Meyer Thérèse · Nationalrat · 2005-11-29

Meyer Thérèse · Nationalrat · Freiburg · Christlichdemokratische Fraktion · 2005-11-29

Wortprotokoll

Cet article est l'un des éléments importants de la loi et il prévoit un minimum modeste de 200 francs par enfant et de 250 francs pour les jeunes en formation. La moyenne suisse est de 185 francs actuellement, avec un écart assez grand de 154 à 344 francs pour les enfants et de 190 à 444 francs pour l'allocation de formation.

Nous proposons un minimum, car c'est une mesure de politique familiale sur laquelle nous pourrons construire des mesures plus ciblées pour les familles qui en ont besoin. Je vous remets en mémoire qu'en première lecture, alors que l'USAM menaçait d'un référendum, son directeur - que j'estime beaucoup et avec qui nous avons eu un combat pour la politique familiale gagné il n'y a pas longtemps - avait proposé un montant de 185 francs comme socle. Il n'était donc pas loin de ce montant que propose la majorité de la commission: il n'y a que 15 francs de différence. Je pense que 15 francs ne valent pas un référendum.

Pour ceux qui ne veulent pas du tout centraliser les allocations familiales, je dirai que pour les sujets d'importance nationale, nous reconnaissons qu'il faut parfois un cadre modeste pour encourager à avoir un montant minimum qui établit une équité entre les parents, entre les enfants du pays. Cette politique familiale mérite une attention particulière, nous le savons tous. Je trouve le Conseil fédéral un peu frileux, lui qui est très généreux avec ses employés - et il a raison de l'être.

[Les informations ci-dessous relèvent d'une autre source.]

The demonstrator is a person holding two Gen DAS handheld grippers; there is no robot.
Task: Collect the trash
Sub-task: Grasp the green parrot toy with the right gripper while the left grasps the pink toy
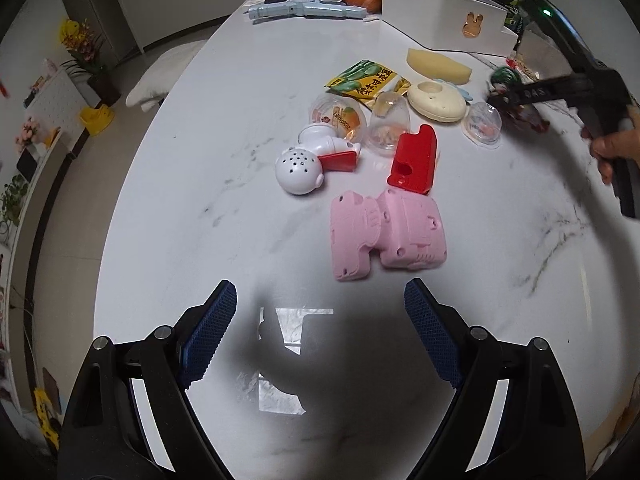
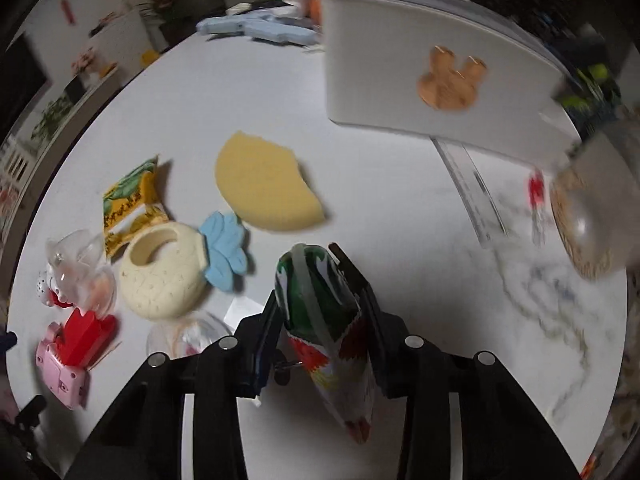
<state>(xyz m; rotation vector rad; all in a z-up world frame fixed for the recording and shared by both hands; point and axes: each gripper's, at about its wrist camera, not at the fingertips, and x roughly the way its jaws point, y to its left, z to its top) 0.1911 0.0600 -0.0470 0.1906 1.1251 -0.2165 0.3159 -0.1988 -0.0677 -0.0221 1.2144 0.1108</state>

Du point de vue économique encore, beaucoup d'employeurs font déjà un effort équivalent ou même plus grand que celui qui est demandé comme socle dans cette loi. Nous saluons leurs efforts. Il est toujours possible d'aménager une politique salariale qui donne un petit avantage aux familles qui ont des enfants sans "plomber" les budgets des entreprises.

Dans notre pays, le désir d'enfants est plus élevé que le nombre d'enfants qui naissent. C'est notre responsabilité, c'est la responsabilité de la politique que d'aménager un cadre qui encourage les personnes qui veulent des enfants à les avoir. La relève de la jeunesse est la force économique du futur et les bons investissements rapportent beaucoup plus que de petites économies à courte vue.

Je vous engage donc à faire ce petit pas vers une politique familiale plus équitable.